We have recently begun a project using cluster deposition to probe the effects of catalyst site size on aqueous electrochemical reactions. Size-selected electrodes are prepared by cluster deposition in UHV, characterized using surface analysis tools, and then transferred without air exposure, to an antechamber where their activity for electrochemical reactions such as oxygen reduction and ethanol oxidation can be studied. Very strong effects of cluster size on both activity (current densities) and product branching are observed. The figure summarizes recent results for the oxygen reduction reaction (ORR) over Ptn/ITO electrodes. Note that the ORR onset potential is only modestly dependent on size, however, the branching ratio between production of H2O and H2O2 (represented by the HPOR/ORR ratio) is strongly size dependent. We attribute this to inability of the small clusters to dissociate O2, thus promoting H2O2 formation.

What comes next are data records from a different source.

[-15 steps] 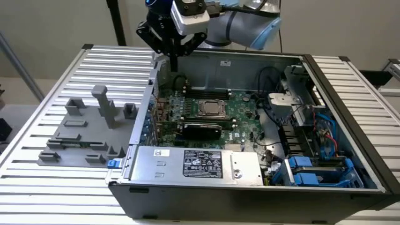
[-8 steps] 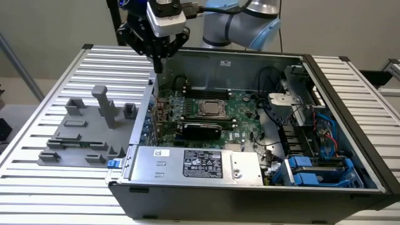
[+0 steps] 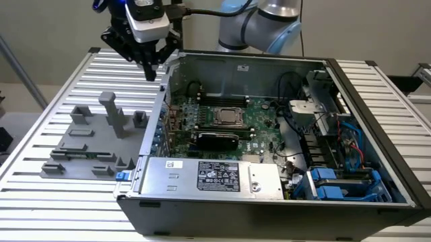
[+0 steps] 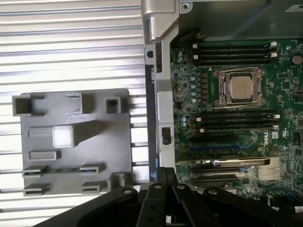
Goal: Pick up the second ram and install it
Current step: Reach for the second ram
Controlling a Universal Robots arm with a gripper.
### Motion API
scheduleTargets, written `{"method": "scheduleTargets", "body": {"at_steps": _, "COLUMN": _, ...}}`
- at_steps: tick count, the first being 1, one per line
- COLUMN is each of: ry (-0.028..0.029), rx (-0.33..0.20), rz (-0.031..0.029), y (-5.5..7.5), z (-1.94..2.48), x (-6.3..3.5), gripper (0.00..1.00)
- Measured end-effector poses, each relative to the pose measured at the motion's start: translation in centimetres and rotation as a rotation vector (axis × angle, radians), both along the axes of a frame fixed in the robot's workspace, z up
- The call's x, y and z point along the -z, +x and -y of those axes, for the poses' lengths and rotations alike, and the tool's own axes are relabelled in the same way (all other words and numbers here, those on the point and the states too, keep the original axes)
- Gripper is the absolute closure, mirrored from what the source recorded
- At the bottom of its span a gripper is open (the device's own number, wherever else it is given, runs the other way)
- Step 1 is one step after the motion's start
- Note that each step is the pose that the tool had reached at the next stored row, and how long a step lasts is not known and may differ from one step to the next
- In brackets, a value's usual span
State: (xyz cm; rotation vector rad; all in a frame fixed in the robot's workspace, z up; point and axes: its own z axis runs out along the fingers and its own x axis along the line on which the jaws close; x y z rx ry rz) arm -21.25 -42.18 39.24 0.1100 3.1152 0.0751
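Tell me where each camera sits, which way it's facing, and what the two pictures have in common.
Exterior view: off the arm and raised, angled down at the open computer case on the slatted table; the arm and gripper show beyond the case's far corner.
Wrist view: on the wrist, looking straight down past the gripper at the case's edge.
Shared: the gray holder beside the case, the motherboard and its processor.

A plain beige wall [image 3: 54,25] stands behind the slatted metal table [image 3: 40,196].
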Motion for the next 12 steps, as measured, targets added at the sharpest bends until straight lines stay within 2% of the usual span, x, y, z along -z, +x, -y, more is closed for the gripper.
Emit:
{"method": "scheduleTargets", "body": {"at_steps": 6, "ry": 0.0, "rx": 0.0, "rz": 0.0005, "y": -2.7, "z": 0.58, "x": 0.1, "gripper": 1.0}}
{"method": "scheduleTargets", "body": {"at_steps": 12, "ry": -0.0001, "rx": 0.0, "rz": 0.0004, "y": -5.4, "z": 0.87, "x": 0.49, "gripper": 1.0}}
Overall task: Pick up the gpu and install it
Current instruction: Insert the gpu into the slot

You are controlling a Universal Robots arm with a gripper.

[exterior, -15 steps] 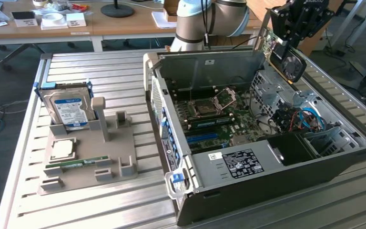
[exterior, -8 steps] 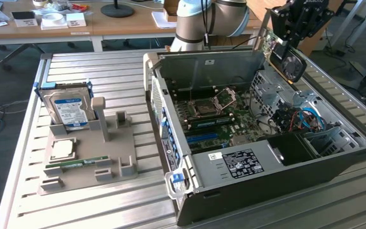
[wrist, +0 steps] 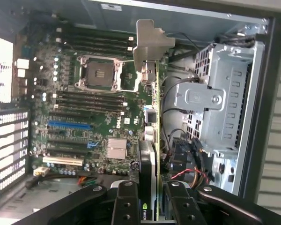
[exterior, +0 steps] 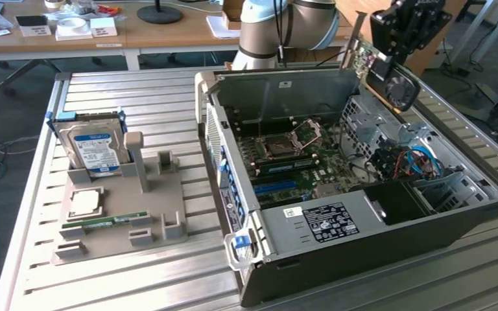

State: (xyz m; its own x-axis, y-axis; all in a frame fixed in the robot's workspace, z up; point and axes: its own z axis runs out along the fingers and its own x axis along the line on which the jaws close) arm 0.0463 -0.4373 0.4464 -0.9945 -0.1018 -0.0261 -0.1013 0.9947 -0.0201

There are many problems in nanoscience where measurements average over a distribution of particle sizes or composition. Even if the particles are all the same size, there will be distributions of shape that affect the available surface sites, and therefore the surface chemistry and optical properties. Single particle measurement can be used to sort out the particle-to-particle variations in surface chemistry and emission spectra. In addition, it is even possible to use titration to count the number of reactive sites on individual nanoparticles. To do this, we have developed a method to probe single nanoparticles trapped in controlled atmospheres in a 3-d quadrupole trap. Particles of interest include carbon nanoparticles, metal nanoparticles, ultra-high temperature ceramic materials, semiconductor quantum dots, and even bioparticles such as viruses. The method allows us to determine the particle mass to precision approaching 1 ppm, allowing us to measure kinetics for mass-changing reactions (e.g. sublimation, oxidation) with near single atom precision. Particles can be laser heated to high or ultra-high temperatures, with temperature measured via the thermal (blackbody-like) emission spectrum.
We are exploring methods to produce high energy density nanoparticles with controlled surface chemistry, for use as additives to fuels ranging from hydrocarbon jet fuels to rocket propellants. The goals are to enhance combustion rates (catalytic surface modifications) and to add energy density (boron or aluminum cores) while maintaining high solubility in the fuel, and passivating the particles against premature air-oxidation during storage and handling. Particles are generated by high energy milling, and characterized by a combination of XPS, SEM, STEM, EDX, EELS, DLS, and combustion studies. The methods may also be relevant to preparation of bio-compatible boron nanoparticles for use in boron neutron capture therapy.